Show that the series $\sum_{n=1}^{\infty} (-1)^{n}u_{n}(x)$ converges uniformly on $[0,1]$, but the series $\sum_{n=1}^{\infty} u_{n}(x)$ does not. Let $u_{n}(x)$ be defined by $$u_{n}(x)=\begin{cases}x^{n+1}\ln x,& \text{ if }x\in(0,1],\\0, &\text{ if }x=0.\end{cases}$$ Show that the series $\sum_{n=1}^{\infty} (-1)^{n}u_{n}(x)$ converges uniformly on $[0,1]$, but the series $\sum_{n=1}^{\infty} u_{n}(x)$ does not.
Can anyone give me a proof or some hints for this problem, please?
Excuse me for my latex, I don't know how to express it better.
 A: Hint. Note that for $x\in (0,1)$
$$\sum_{n=1}^{N} (-1)^n u_n(x)=-\frac{x^2(1-(-x)^{N})\ln x}{1+x},$$
and
$$\sum_{n=1}^{N} u_n(x)=\frac{x^2(1-x^{N})\ln x}{1-x}.$$
What are the pointwise limits of the two partial sums?

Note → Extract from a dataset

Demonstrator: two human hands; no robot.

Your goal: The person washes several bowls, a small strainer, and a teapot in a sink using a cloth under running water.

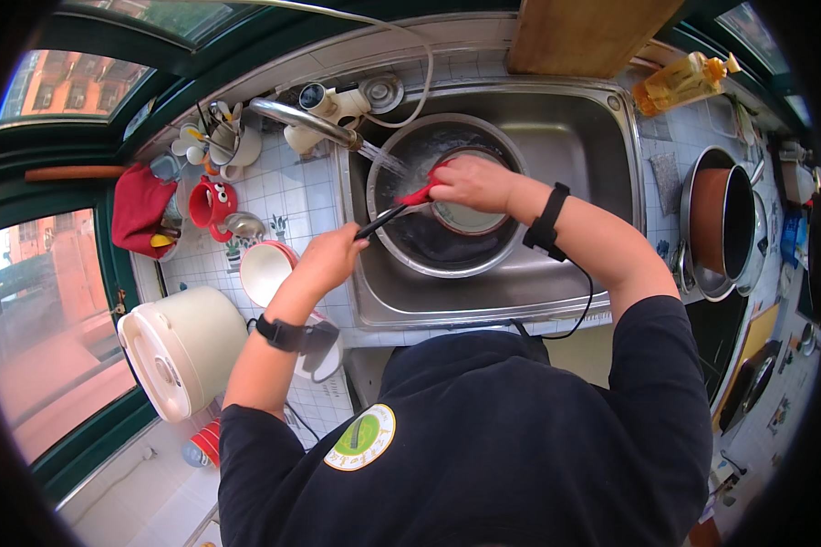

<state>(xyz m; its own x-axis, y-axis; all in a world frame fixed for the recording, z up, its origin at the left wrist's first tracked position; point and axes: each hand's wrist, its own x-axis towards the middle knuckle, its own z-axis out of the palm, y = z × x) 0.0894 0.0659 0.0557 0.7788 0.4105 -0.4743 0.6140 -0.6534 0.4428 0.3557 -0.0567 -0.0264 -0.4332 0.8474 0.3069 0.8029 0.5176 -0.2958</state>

A: On $x \in (0,1)$, the series $\sum_{n=1}^{\infty} u_n(x)$ is given by
$$ \sum_{n=1}^{\infty} x^{n+1}\ln(x) = x\ln(x) \sum_{n=1}^{\infty} x^{n} = x \ln(x) \left(\frac{1}{1 - x} - 1 \right) = \frac{x^2 \ln(x)}{1 - x}$$
which shows that the series converges pointwise on $(0,1)$ to $f(x) := \frac{x^2 \ln(x)}{1 - x}$. However, if the series $\sum_{n=1}^{\infty} u_n(x)$ would have converged uniformly on $[0,1]$, the limit function would be left-continuous at $x = 1$ (since each of the summands is) and then we would have
$$ -1 = \lim_{x \to 1^{-}} f(x) = \lim_{x \to 1^{-}} \sum_{n=1}^{\infty} u_n(x) = \sum_{n=1}^{\infty} u_n(1) = \sum_{n=1}^{\infty} 0 = 0.$$

On $x \in (0,1)$, the partial sums of the series $\sum_{n=1}^{\infty} (-1)^n u_n(x)$ have the form
$$ S_N(x) = \sum_{n=1}^{N} (-1)^n x^{n+1} \ln(x) = x \ln(x) \sum_{n=1}^{N} (-x)^n = x\ln(x) \left( \frac{(-x)^{N+1} - (-x)}{(-x) - 1} \right) \\
= x \ln(x) \frac{(-x)^{N+1} + x}{1 + x}. $$
In particular, this shows that the series converges pointwise on $(0,1)$ to $g(x) := \frac{x^2\ln(x)}{1 + x}$ and in fact, also on $[0,1]$. Now, try to estimate
$$ \left| S_N - g(x) \right| = -\frac{x^{N+2}}{1+x} \ln(x)  $$
and show that this goes to $0$ uniformly for $x \in [0,1]$.